Activity: Look through the listing below and report how many lines contain "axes", as a bare number.

Information supplied:

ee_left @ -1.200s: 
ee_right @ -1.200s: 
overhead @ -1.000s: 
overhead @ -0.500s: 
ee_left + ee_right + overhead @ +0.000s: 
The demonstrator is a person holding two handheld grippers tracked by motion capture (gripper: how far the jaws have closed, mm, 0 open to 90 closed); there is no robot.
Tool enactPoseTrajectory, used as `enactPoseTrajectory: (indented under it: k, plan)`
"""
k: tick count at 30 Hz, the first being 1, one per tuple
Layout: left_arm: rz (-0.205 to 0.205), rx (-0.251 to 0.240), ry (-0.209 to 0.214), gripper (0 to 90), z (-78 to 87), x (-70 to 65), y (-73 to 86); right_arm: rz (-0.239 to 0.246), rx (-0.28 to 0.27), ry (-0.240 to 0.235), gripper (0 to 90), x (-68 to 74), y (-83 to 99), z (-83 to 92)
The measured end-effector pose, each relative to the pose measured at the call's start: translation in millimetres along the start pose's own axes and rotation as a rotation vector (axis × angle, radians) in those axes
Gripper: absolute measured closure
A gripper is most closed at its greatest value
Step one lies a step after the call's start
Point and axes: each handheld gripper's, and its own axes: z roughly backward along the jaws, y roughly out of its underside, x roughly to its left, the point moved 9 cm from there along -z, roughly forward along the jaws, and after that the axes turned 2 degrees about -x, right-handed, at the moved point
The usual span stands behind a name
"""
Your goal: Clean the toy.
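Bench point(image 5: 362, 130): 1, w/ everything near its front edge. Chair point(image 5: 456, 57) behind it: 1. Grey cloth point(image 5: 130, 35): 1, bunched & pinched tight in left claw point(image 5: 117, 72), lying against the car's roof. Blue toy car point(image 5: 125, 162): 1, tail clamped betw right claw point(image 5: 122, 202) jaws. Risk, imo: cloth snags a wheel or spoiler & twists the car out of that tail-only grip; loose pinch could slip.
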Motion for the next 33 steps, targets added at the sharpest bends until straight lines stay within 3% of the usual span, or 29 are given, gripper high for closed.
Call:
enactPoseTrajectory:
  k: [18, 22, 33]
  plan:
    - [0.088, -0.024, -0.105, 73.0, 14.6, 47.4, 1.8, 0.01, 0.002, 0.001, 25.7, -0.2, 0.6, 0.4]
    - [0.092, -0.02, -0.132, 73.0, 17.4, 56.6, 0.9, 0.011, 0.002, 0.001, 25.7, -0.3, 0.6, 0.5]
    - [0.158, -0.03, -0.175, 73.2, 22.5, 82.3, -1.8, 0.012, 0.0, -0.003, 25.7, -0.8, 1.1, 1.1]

Answer for this exercise: 2